Broader thinking enables startups to maintain their European identity while embracing global opportunities. This mindset fosters hybrid business models, community integration, and alignment with shared EU priorities like ethical data handling. By broadening horizons, startups tap into international markets, enhancing competitiveness and creating sustainable ecosystems. Platforms like Proton show how focusing on security and global success together strengthens European values. Such openness benefits founders, businesses, and the broader European ecosystem by promoting cross-border collaboration and growth. See Proton’s success story.
What actions should European founders take to thrive globally?
European founders can take several key actions to navigate barriers and achieve global success:
- Build hybrid models with European bases and international footprints.
- Actively engage with policymakers to influence more flexible sovereignty frameworks.
- Collaborate across continents with diverse networks, leveraging expertise unique to Europe.
Organizations like Calculated Futures encourage global partnerships to expand Europe's tech ecosystem, making progress visible and actionable. Founders should advocate for hybrid business models that showcase global success while preserving local integrity. Learn about Calculated Futures.
Why is investor flexibility critical for global scaling?
To scale internationally, startups often need investors who can facilitate connections and operations abroad. Rigid rules around European-only funding sources can deter international financiers, limiting growth potential. Flexible sovereignty policies empower startups to access non-EU investments while still benefiting Europe's ecosystem. Encouraging global investors fosters collaboration, job creation, and innovation pipelines. Startups and policymakers should push for balanced frameworks that incentivize international funding without compromising European roots.
What strategies can founders use to balance sovereignty and agility?
Founders can balance sovereignty and agility by crafting adaptable business models that integrate European priorities with global reach. Strategies include:
- Leveraging EU policies supporting secure hosting and ethical data handling, such as GDPR.

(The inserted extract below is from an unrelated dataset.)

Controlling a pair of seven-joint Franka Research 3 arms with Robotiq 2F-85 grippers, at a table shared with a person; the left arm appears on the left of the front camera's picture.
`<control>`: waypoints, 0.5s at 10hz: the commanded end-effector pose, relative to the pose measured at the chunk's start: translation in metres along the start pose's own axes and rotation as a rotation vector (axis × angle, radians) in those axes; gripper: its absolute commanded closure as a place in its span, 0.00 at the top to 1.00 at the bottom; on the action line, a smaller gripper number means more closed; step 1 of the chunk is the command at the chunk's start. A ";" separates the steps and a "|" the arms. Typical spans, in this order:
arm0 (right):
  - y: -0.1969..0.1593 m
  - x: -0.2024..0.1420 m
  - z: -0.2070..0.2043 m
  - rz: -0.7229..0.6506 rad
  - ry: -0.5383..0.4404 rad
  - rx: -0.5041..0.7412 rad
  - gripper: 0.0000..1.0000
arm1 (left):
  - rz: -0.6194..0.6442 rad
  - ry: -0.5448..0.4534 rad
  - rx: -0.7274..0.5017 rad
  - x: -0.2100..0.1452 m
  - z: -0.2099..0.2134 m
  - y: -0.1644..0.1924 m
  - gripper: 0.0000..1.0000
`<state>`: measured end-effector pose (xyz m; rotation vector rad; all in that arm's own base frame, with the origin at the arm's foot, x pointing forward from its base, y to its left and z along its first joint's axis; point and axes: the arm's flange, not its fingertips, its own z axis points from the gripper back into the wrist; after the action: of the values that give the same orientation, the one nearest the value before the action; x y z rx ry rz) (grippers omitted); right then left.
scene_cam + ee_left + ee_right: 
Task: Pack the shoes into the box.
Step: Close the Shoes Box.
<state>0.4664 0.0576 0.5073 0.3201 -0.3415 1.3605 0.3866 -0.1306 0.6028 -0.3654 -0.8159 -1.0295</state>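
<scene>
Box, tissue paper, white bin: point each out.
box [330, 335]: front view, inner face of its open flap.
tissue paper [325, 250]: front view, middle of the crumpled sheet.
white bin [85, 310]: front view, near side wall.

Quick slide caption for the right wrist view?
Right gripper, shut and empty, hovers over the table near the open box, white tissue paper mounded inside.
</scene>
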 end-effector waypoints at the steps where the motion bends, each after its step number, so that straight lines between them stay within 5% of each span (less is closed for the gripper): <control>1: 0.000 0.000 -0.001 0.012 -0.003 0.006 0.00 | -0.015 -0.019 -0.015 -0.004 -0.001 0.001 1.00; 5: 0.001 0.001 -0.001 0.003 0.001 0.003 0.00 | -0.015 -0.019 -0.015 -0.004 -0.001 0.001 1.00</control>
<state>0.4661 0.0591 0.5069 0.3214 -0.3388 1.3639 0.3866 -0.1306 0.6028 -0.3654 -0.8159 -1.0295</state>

- Blending local European networks with international expansion initiatives.
- Partnering with accelerators like Y Combinator for global resource access.
These approaches highlight that aligning sovereignty with agility strengthens startups, allowing them to scale without sacrificing their cultural and ethical foundations. Explore Y Combinator’s programs.
What are common mistakes European startups should avoid to ensure growth?
Mistakes include over-reliance on national funding, neglecting scalability, and adopting “local-only” narratives that restrict long-term prospects. Startups should prioritize global ambitions from day one, avoid isolationist business models, and use frameworks that let them scale across borders. While policies like GDPR add value, flexibility remains key for competing in diverse international markets. Founders must build adaptable systems that maximize European advantages while embracing inclusivity.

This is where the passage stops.